Last year’s Sweeney Todd was the first musical that Welsh National Opera have produced. This season sees a second attempt at the musical canon with a production of Cole Porter’s 1948 musical Kiss Me, Kate which returns to the Wales Millennium Centre for the final week of its run having been on a short UK tour. The show is a co-production with Opera North – it was originally staged a year ago using the same creative team, including director Jo Davies and four of the main cast members.

Cole Porter’s musical comedy is set in 1940s Baltimore at the opening night of a musical version of Shakespeare’s The Taming of the Shrew. The drama unfolds both on-stage and off as a battle of the sexes develops between leading lady Lilli and her leading man Fred. He’s also producing and directing the show. He’s also her ex-husband, and he has an eye for the young blonde dancer Lois Lane. When Lois’ gambler boyfriend Bill gets himself into money trouble, he signs an IOU using Fred’s name and a pair of gangsters arrive at the theatre demanding payment.

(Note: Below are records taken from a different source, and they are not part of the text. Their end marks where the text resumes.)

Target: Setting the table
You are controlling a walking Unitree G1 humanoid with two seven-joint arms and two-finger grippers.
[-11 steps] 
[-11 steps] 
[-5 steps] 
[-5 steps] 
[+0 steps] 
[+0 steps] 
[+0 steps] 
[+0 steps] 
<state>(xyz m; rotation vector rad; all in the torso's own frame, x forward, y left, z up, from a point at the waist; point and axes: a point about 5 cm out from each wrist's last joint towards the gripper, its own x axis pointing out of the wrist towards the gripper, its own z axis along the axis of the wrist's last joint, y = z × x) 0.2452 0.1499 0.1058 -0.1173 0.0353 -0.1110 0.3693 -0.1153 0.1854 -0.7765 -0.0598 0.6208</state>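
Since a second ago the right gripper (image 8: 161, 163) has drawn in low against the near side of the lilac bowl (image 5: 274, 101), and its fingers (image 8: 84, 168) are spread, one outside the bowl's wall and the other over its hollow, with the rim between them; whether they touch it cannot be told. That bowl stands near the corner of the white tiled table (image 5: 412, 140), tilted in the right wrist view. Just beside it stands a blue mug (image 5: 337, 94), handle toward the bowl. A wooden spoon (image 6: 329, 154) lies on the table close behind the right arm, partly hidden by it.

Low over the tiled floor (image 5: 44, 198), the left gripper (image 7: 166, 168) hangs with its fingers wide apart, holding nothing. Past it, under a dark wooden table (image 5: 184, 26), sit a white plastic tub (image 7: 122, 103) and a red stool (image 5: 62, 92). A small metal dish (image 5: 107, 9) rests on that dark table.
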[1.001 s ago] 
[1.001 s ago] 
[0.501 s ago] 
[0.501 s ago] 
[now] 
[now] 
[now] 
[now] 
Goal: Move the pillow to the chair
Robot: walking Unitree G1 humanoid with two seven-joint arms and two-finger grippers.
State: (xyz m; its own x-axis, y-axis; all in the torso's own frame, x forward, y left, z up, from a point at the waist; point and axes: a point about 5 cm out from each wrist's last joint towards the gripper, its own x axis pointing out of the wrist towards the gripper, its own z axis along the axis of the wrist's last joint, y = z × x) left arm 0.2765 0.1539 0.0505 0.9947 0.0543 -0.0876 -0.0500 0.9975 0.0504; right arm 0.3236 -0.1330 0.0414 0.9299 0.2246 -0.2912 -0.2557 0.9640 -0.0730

The sort of comic chaos that inhabits Kiss Me, Kate needs a lightness of touch and good pacing in order to overcome some now out-dated humour and to ensure the clarity of a story which constantly switches between its backstage theatre setting and onstage drama. At over three hours long the WNO production is a rather plodding affair and the scenes need more momentum to create better impact. The strength – as one expects – is in the singing and the company deliver such Cole Porter classics as ‘Another Op’nin’, Another Show’ and ‘Too Darn Hot’ with confidence and vocal style.

The cast is an interesting mix of opera and musical theatre performers. The two leads, Jeni Bern and Quirjin de Lang as Lilli and Fred, reprising their roles from the Opera North production, have more of an operatic background. Playing Bill and Lois are two newcomers to this production, the fabulous dancer Alun Burkitt and Amelia Adams-Pearce (who is ‘Always True to You in My Fashion’ in one of the show’s cheekiest numbers), both from the world of musical theatre.

Seeing an opera company staging a musical in a venue that provides both musicals and opera to their audience plays havoc with one’s expectations. The programmes states that amplification is used ‘in keeping with musical theatre practice’, yet the whole affair is rather muted and underplayed. It’s a colourful production with effective use of a large chorus…yet it’s just too restrained.